About that Motto on the Law Library Portal

With the removal of (most of) the scaffolding from the front of the UConn Law Library the Latin motto over the front portico is revealed at last...

Salus populi suprema lex esto - Let the safety of the people be the supreme law.

This can be found (in a slightly different form) in Cicero's treatise de Legibus (a kind thanks to our friends at the Latin Library). Cicero, as you may know, was the Roman Senator, orator and (of course) lawyer.

Considering the recent construction activity this seems a most appropriate motto. And, since none of us had a stone dropped on our heads during construction it appears to have been followed to the letter (so far).

For researchers this "motto" or "maxim" can be found in Appendix B to Black's Law Dictionary. Appendix B is a compendium of legal maxims used in the law throughout the centuries. Many legal maxims are now obsolete or superseded by case law or statutory law but they sometimes take on a life of their own. More on legal maxims in a future post.

Friday, June 12, 2009

Encarta Succumbs to Wikipedia

This is somewhat old news (April 1st) but still important, especially to legal researchers. Microsoft confirms that it is ceasing publication of Encarta. Here's the link to the Microsoft FAQ page that details their reasoning. Wikipedia, of course, is not mentioned by name.

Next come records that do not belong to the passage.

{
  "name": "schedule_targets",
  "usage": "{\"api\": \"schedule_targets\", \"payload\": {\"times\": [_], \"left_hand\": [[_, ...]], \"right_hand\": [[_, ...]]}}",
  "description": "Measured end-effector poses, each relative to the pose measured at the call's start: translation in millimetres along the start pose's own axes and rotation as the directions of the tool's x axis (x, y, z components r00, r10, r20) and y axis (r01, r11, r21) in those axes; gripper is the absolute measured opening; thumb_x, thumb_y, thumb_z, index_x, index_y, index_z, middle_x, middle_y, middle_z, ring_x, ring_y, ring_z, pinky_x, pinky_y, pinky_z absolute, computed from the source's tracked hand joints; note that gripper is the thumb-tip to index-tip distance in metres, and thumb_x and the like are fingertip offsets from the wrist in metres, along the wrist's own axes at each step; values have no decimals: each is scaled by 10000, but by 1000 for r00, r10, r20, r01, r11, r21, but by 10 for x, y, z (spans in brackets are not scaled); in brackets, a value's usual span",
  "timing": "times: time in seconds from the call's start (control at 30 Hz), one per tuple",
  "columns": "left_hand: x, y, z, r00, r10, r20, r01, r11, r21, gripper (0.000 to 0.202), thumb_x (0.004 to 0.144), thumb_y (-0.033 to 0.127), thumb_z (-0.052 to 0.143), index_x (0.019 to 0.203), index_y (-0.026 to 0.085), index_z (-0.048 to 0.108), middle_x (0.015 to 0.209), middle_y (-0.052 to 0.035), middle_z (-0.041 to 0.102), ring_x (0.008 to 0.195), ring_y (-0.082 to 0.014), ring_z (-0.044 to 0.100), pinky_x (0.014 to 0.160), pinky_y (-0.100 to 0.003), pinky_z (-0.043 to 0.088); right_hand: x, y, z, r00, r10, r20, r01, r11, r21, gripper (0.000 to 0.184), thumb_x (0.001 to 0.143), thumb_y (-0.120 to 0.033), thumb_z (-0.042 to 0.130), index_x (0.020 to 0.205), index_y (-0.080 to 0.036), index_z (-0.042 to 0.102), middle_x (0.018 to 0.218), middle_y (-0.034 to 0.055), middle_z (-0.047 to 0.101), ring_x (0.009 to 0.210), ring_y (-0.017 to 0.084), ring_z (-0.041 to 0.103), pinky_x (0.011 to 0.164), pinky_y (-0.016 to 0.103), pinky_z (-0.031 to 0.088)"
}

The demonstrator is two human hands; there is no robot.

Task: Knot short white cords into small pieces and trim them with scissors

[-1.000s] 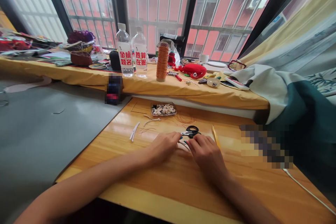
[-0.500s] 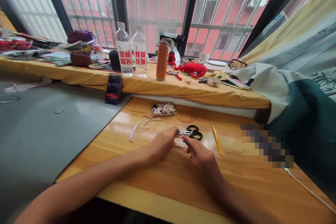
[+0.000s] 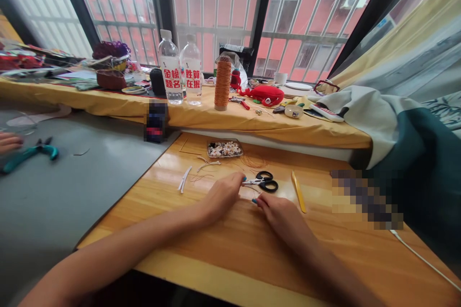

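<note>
Black-handled scissors (image 3: 260, 182), yellow tweezers (image 3: 298, 194), orange spool (image 3: 222, 84)

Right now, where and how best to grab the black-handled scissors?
Probably by the black handle loops, coming down from above on the right. The scissors lie flat on the wooden table, loops toward the right and metal blades pointing left; wood shows between the loops and the yellow tool.
</note>
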State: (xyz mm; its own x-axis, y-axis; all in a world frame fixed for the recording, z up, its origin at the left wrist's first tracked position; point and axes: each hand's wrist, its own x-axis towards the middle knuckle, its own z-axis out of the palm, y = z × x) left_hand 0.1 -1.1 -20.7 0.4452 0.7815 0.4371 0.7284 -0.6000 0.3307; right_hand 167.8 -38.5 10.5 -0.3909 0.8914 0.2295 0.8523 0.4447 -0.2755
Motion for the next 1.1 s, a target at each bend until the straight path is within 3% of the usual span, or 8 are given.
{"api": "schedule_targets", "payload": {"times": [0.07,0.17,0.27,0.37,0.5,0.73,0.93,1.1], "left_hand": [[-6,22,-26,999,19,44,-21,1000,23,127,803,125,358,891,143,448,815,-46,565,742,-155,531,639,-248,417],[-4,70,-73,992,36,119,-42,998,50,110,820,203,384,863,140,463,806,-52,571,745,-169,539,633,-260,427],[-2,121,-118,983,54,174,-63,997,45,120,824,195,382,876,133,471,822,-58,576,758,-168,545,646,-263,436],[-11,149,-134,975,95,201,-102,994,26,163,822,153,368,952,126,462,884,-73,578,803,-166,549,682,-269,439],[-12,104,-76,978,96,185,-90,995,-39,158,816,174,373,929,130,474,868,-72,579,791,-162,546,680,-265,430],[90,21,-54,987,-143,71,160,894,-418,199,829,226,335,764,143,504,672,-1,534,616,-95,473,580,-196,379],[42,167,-149,989,-78,122,142,697,-703,236,842,276,314,795,139,500,569,32,463,504,-64,432,489,-162,360],[-38,186,-67,985,159,67,-107,869,-484,188,801,152,336,768,128,520,686,-16,556,629,-92,498,595,-188,399]], "right_hand": [[7,-58,-15,993,64,100,-94,942,322,272,848,-277,348,703,-177,556,550,7,575,470,118,527,445,210,354],[9,-137,-9,968,143,207,-246,711,658,287,834,-345,356,889,-167,574,442,-49,474,321,76,398,348,192,310],[13,-156,24,964,202,175,-258,539,802,343,804,-392,403,987,-148,559,455,-59,459,322,60,368,331,179,295],[19,-131,56,949,293,118,-249,467,848,374,785,-411,429,990,-129,564,457,-56,459,321,50,346,322,173,276],[1,-121,81,960,255,118,-239,520,820,362,795,-406,417,976,-134,573,441,-54,451,315,54,329,319,181,269],[-21,-142,138,990,-103,100,27,815,579,250,809,-244,394,690,-155,596,487,-17,487,447,84,430,464,199,351],[55,-66,128,961,-38,275,-159,737,657,233,799,-250,383,726,-155,582,464,-37,458,387,77,396,403,190,316],[128,100,56,969,-17,245,-156,727,668,247,764,-343,458,688,-152,596,582,-5,536,529,110,470,475,201,347]]}}
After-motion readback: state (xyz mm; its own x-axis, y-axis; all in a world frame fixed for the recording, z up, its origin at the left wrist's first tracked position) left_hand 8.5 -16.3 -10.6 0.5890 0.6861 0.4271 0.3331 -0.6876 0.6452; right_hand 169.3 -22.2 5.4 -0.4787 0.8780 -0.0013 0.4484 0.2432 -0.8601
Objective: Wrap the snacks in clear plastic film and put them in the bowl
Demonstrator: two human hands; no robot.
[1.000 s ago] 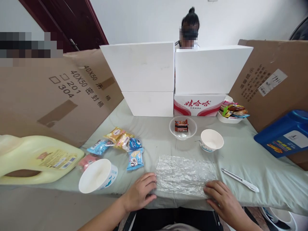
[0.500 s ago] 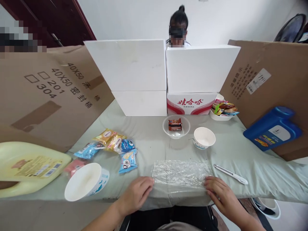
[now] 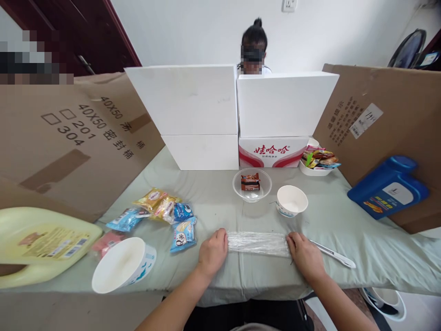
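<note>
A clear plastic sheet (image 3: 258, 242), crinkled and folded into a narrow strip, lies across the table in front of me. My left hand (image 3: 213, 253) pinches its left end. At the right end, my right hand (image 3: 305, 257) is closed on the plastic too. A white and grey utility knife (image 3: 336, 255) lies just right of my right hand, its far end close to the fingers. Beyond the sheet stand a white paper bowl (image 3: 292, 200) and a clear plastic bowl (image 3: 257, 195) with a brown-wrapped snack (image 3: 250, 182) inside.
Several wrapped snacks (image 3: 183, 234) and a tilted paper bowl (image 3: 117, 266) are on the left, beside a pale yellow jug (image 3: 41, 248). A blue bottle (image 3: 387, 186) leans at right. White boxes (image 3: 200, 101) and cardboard panels (image 3: 113, 119) wall the table; a person (image 3: 254, 43) is behind.
Both hands have moved forward, away from me, with the near edge of the plastic. The sheet has gone from a wide flat rectangle to a narrow folded strip.
</note>
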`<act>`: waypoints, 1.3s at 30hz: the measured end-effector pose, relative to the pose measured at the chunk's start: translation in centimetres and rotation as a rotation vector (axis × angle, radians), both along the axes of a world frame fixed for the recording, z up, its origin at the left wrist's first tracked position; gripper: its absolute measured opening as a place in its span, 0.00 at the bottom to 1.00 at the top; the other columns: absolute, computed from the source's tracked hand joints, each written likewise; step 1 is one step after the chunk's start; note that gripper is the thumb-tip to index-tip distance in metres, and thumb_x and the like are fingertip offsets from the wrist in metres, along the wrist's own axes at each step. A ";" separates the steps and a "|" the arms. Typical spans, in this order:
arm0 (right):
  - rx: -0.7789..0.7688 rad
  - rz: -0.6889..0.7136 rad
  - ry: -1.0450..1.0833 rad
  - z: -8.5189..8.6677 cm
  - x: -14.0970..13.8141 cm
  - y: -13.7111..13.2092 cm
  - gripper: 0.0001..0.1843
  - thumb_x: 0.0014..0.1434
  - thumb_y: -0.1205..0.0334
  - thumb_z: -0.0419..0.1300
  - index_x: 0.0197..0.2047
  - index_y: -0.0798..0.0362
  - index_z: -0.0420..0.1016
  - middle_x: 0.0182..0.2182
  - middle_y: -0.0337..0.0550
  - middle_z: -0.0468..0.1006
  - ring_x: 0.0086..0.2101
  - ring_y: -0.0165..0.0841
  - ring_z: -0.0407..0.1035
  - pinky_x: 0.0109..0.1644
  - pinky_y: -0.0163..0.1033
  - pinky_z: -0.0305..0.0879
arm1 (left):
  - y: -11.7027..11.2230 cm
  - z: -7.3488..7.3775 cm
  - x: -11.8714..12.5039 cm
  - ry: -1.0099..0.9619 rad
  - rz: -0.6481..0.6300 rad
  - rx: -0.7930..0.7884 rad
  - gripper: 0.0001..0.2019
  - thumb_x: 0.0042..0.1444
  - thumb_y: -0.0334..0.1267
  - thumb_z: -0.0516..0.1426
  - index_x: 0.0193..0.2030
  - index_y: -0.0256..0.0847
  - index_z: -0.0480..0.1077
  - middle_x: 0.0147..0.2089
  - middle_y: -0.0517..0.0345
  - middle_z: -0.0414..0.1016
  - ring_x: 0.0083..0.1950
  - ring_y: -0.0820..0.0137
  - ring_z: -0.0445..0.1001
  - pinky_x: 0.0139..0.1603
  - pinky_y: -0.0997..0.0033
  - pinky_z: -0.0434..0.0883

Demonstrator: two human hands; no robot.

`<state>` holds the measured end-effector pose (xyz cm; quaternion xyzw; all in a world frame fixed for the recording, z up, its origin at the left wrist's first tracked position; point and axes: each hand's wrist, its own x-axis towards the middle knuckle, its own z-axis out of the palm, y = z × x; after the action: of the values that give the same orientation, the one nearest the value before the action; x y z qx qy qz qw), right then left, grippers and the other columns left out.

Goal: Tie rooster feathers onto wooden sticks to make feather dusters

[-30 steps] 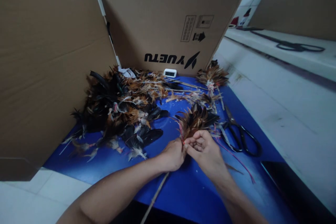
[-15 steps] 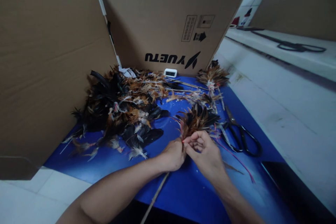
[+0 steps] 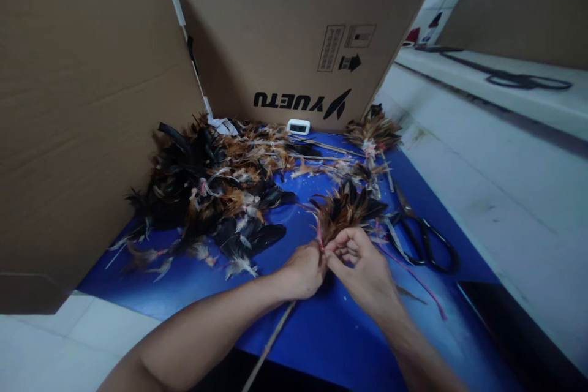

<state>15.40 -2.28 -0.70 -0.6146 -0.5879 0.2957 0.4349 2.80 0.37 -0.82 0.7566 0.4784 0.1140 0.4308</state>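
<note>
My left hand (image 3: 303, 269) is closed round a thin stick (image 3: 269, 346) just below a bunch of brown and black feathers (image 3: 342, 208) tied to its top. My right hand (image 3: 362, 269) is closed beside it, fingertips pinching at the base of the feathers where a pink string (image 3: 413, 275) is wound; the string trails off to the right over the blue mat (image 3: 331, 331). The stick runs down toward me between my forearms.
A heap of loose dark and brown feathers (image 3: 211, 190) lies at the left. Black scissors (image 3: 422, 236) lie to the right of my hands. A finished feather bunch (image 3: 372, 135), a small white device (image 3: 298, 127) and cardboard walls (image 3: 285, 37) stand behind.
My right hand has crept slightly forward and curled tighter at the base of the feathers. The left hand and stick stay almost still.
</note>
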 end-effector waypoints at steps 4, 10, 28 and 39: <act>-0.007 0.015 -0.055 0.0 0.1 -0.1 0.08 0.49 0.65 0.57 0.33 0.49 0.60 0.27 0.37 0.73 0.27 0.29 0.69 0.32 0.35 0.68 | 0.0 0.0 0.0 0.010 0.005 0.000 0.19 0.60 0.42 0.41 0.44 0.30 0.64 0.37 0.43 0.73 0.37 0.62 0.72 0.38 0.66 0.68; 0.013 0.004 -0.108 0.0 0.1 -0.2 0.08 0.51 0.64 0.56 0.34 0.49 0.60 0.27 0.37 0.73 0.26 0.29 0.69 0.31 0.35 0.68 | -0.1 0.5 -0.1 0.025 -0.004 -0.018 0.18 0.60 0.41 0.41 0.43 0.30 0.64 0.34 0.45 0.72 0.34 0.64 0.71 0.37 0.67 0.68; 0.162 0.124 -0.350 1.4 0.3 -0.5 0.07 0.54 0.67 0.53 0.33 0.50 0.71 0.31 0.41 0.73 0.31 0.32 0.68 0.36 0.38 0.67 | -0.1 0.6 -0.1 0.028 -0.021 0.020 0.18 0.60 0.39 0.42 0.46 0.28 0.64 0.39 0.42 0.72 0.39 0.62 0.72 0.42 0.65 0.68; 0.309 0.149 -0.403 1.3 0.1 -0.7 0.08 0.56 0.66 0.53 0.35 0.49 0.73 0.33 0.42 0.75 0.35 0.35 0.71 0.42 0.42 0.69 | 0.1 0.2 -0.1 0.028 -0.031 0.062 0.15 0.60 0.39 0.41 0.42 0.31 0.63 0.36 0.45 0.71 0.36 0.65 0.70 0.39 0.66 0.68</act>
<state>15.55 -2.97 0.65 -0.5425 -0.7445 0.1052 0.3747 2.67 0.42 -0.58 0.7785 0.4689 0.1117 0.4020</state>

Is Wikipedia ready to take the place of Encarta as ready reference in the courtroom? Here is the classic argument against Wikipedia set out by the US Court of Claims in Campbell ex rel. Campbell v. Secretary of Health and Human Services, 69 Fed. Cl. 775 (2006).
A review of the Wikipedia website reveals a pervasive and, for our purposes, disturbing series of disclaimers, among them, that: (i) any given Wikipedia article “may be, at any given moment, in a bad state: for example it could be in the middle of a large edit or it could have been recently vandalized;” (ii) Wikipedia articles are “also subject to remarkable oversights and omissions;” (iii) “Wikipedia articles (or series of related articles) are liable to be incomplete in ways that would be less usual in a more tightly controlled reference work;” (iv) “[a]nother problem with a lot of content on Wikipedia is that many contributors do not cite their sources, something that makes it hard for the reader to judge the credibility of what is written;” and (v) “many articles commence their lives as partisan drafts” and may be “caught up in a heavily unbalanced viewpoint.” at 781-782.
Since 2005 the Court of Claims has mentioned Wikipedia in five other cases but it still views Wikipedia with distrust. In Zoltek Corp. v. U.S., 85 Fed. Cl. 409 (2009), when a party submitted a Wikipedia article as evidence of the fact that Lockheed manufactures F22 aircraft in Georgia the Court said (get ready for it) "...the reliability and probative value of such an exhibit is extraordinarily low..." at 414 (FN 6).

Hmmm. So, without Wikipedia and with Encarta giving up, is there any online encyclopedia the Court of Claims will be willing to accept?